The news about the resumption of shipping through the Strait of Hormuz is encouraging, but it is not known how it will happen in practice and there are factors that “do not dispel the fog of uncertainty.”
About this writes Guardian.
Today’s news of the resumption of passage through the Strait of Hormuz gives “some, albeit cautious, hope to the global maritime community,” Thomas Kazakos, secretary general of the International Chamber of Shipping, told the paper.
At the same time, he said, while the announcement is a positive step, there is still a lot of uncertainty about what it means in practice.

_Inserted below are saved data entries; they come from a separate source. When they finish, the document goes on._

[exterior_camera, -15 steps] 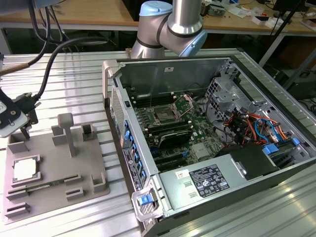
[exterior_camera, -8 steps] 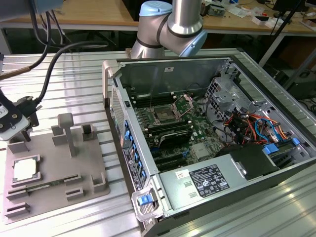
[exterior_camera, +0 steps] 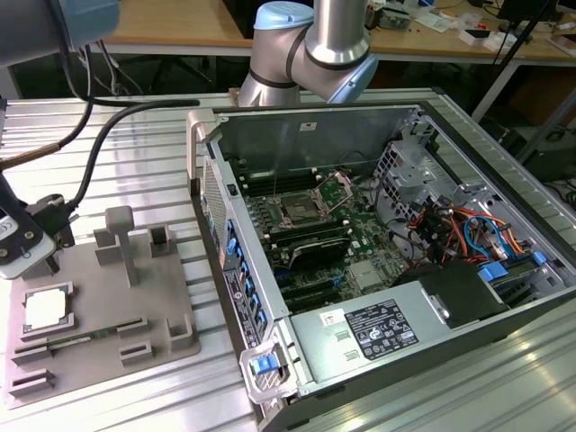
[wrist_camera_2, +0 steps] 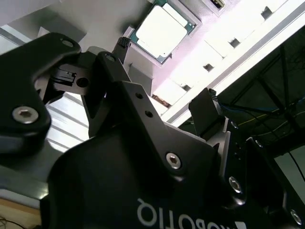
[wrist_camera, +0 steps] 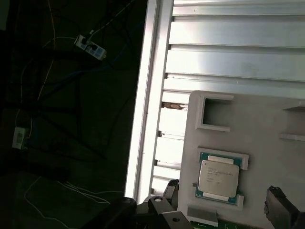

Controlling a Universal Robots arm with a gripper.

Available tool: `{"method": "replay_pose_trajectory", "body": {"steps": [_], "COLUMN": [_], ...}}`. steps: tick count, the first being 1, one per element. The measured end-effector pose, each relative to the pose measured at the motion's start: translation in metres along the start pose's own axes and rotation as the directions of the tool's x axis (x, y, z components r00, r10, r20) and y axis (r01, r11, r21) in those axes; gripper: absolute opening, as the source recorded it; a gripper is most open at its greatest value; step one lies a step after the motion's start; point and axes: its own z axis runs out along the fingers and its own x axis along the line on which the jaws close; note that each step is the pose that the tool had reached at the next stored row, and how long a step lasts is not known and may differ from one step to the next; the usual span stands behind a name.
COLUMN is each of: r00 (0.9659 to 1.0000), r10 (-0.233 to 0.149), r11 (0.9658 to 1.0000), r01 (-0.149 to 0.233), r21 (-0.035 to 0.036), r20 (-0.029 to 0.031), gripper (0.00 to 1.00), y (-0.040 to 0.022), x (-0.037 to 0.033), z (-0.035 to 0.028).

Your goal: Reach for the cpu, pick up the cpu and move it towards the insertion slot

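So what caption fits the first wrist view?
Open gripper poised over the cpu lying in its grey tray on the ribbed metal table.

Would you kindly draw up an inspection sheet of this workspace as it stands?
Surface: ribbed metal table carrying a grey tray and an open computer case.
Job's things: the cpu lies flat in a recess of the tray; the insertion slot sits on the green board inside the case.
Clutter: small items on the bench behind.
Grippers: the gripper is open, above the tray near the cpu, holding nothing.
Cables: black cable crossing the table; red and blue wires inside the case.
Surroundings: wooden benches behind the table.
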Motion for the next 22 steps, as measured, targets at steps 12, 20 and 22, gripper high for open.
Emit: {"method": "replay_pose_trajectory", "body": {"steps": [12, 20, 22], "r00": [1.0, 1.0, 1.0], "r10": [0.001, 0.001, 0.001], "r11": [1.0, 1.0, 1.0], "r01": [-0.001, -0.001, -0.001], "r21": [-0.0001, 0.0, 0.0], "r20": [0.0003, 0.0002, 0.0001], "gripper": [0.78, 0.78, 0.78], "y": [-0.0004, -0.0018, -0.002], "x": [0.0001, 0.0003, 0.0003], "z": [0.0044, 0.0071, 0.0072]}}
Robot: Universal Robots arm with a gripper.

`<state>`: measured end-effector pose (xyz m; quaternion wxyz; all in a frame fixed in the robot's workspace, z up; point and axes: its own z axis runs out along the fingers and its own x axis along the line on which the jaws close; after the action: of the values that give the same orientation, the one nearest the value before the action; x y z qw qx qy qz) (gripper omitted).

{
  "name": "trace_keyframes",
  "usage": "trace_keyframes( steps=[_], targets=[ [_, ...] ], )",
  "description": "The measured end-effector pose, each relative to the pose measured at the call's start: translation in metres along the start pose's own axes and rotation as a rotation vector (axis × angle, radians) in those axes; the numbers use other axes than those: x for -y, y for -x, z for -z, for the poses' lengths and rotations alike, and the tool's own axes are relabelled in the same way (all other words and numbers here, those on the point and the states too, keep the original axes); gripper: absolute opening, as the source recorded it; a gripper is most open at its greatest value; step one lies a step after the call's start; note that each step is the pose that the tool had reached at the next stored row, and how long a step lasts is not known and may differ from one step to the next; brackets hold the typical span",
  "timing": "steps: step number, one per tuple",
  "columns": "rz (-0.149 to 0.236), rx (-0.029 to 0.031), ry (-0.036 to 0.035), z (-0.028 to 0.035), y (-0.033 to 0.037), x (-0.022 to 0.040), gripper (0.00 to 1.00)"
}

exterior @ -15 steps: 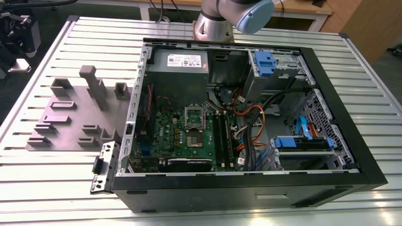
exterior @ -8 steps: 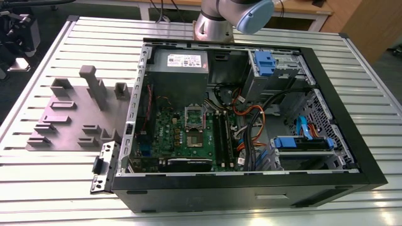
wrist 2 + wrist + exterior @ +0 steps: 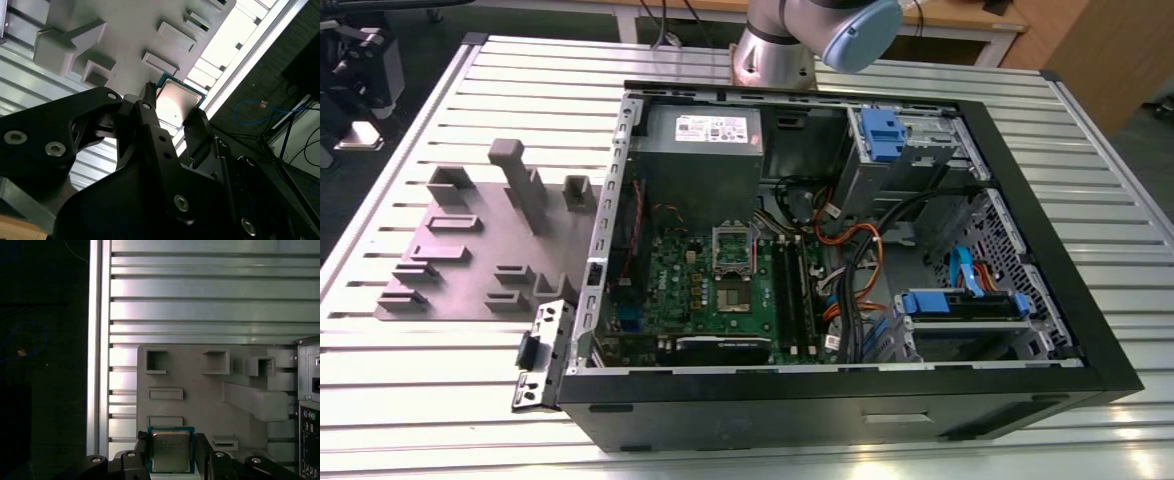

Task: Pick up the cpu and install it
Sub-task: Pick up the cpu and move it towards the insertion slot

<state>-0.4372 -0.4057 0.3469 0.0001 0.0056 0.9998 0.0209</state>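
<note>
The cpu (image 3: 171,454) is a small square chip with a silvery metal top and a thin teal rim. My gripper (image 3: 171,445) is shut on it, one black finger (image 3: 142,450) pressing each of two opposite edges. In the second wrist view the cpu (image 3: 180,100) sits between the same fingers of the gripper (image 3: 175,104), held in the air above the grey fixture plate (image 3: 125,30). In the exterior view the green motherboard (image 3: 720,290) lies inside the open computer case (image 3: 854,390), with the silver hinged socket frame (image 3: 732,244) near its middle.
The grey fixture plate (image 3: 480,240), with raised blocks and pockets, lies on the slatted aluminium table (image 3: 427,360) at the exterior view's left of the case. Inside the case are a power supply box (image 3: 700,135), cables (image 3: 854,250) and blue-latched drive bays (image 3: 961,305). The arm's base (image 3: 774,55) stands behind the case.
</note>
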Motion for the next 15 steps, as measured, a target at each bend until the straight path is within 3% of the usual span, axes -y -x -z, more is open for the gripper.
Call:
trace_keyframes(
  steps=[15],
  targets=[
    [0.0, 0.0, -0.0001, 0.0095, 0.0, -0.0004, 0.47]
  ],
)
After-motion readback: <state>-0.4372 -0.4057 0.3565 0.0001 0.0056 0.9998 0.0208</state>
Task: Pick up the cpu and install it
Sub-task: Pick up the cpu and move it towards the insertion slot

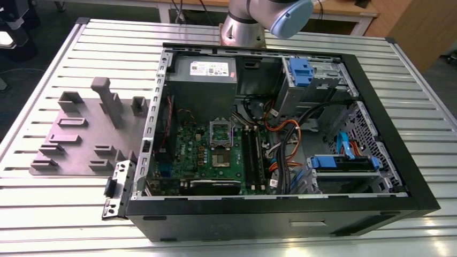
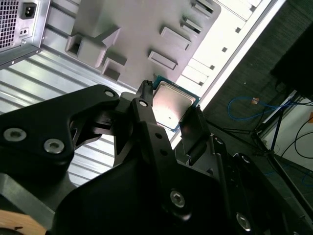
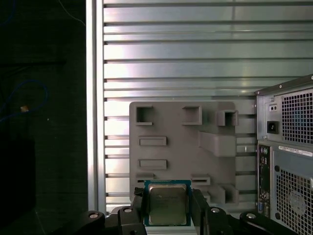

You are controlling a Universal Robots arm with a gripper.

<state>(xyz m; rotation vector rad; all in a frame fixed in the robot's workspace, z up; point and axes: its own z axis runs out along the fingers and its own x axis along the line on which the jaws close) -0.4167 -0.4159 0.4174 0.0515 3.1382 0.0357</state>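
Gripper pinches the cpu between its two fingers, grey fixture plate beyond it.

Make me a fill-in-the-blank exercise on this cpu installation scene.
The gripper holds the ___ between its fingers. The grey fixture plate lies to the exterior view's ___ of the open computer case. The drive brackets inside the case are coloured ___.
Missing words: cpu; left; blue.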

It is important that this is the beginning of a wider and longer return of shipping, he noted.
Orderly and sustainable restoration of normal transit through
strait will require close coordination between
by the International Maritime Organization, regional states, naval authorities and the shipping industry to ensure the safe transit of vessels.
It is extremely important that all parties observe full freedom of navigation in accordance with international law, he stressed.
Iran said the vessels would have to follow a designated route, which shipping analysts describe as a shallow route near Larak Island and the Iranian coast.
“Given the experience of the ‘tanker wars’ that characterized Iran’s eight-year war with Iraq in the 1980s, Tehran clearly provided somewhat less than the freedom of navigation that existed in the strait before the start of the current conflict on February 28,” the publication said.
The Guardian writes that “adding to the confusion was a threat from an unnamed Iranian official who, according to the semi-official Fars news agency, threatened to close the waterway again if the US continued its naval blockade of ships entering and leaving the strait.”
For its part, the US Navy issued an advisory to sailors about the dangers posed by Iranian mines, which did not inspire confidence and did not dispel the fog of uncertainty, the publication noted.
We will remind:
Iran statedwhich opened the blocked Strait of Hormuz. The passage for all merchant vessels is declared fully open for the remaining time until the end of the cease-fire, following the agreed route already announced by the Iran Ports and Maritime Transport Organization.
Crude oil prices fell below $90 a barrel after news that Iran had opened the Strait of Hormuz, through which significant volumes of world oil pass.
April 12, US President Donald Trump statedthat the country will begin blocking vessels in the Strait of Hormuz and detain every vessel that has paid the toll to Iran.
On April 14, three vessels entering Iranian ports have passed through the Strait of Hormuz, testing the US blockade.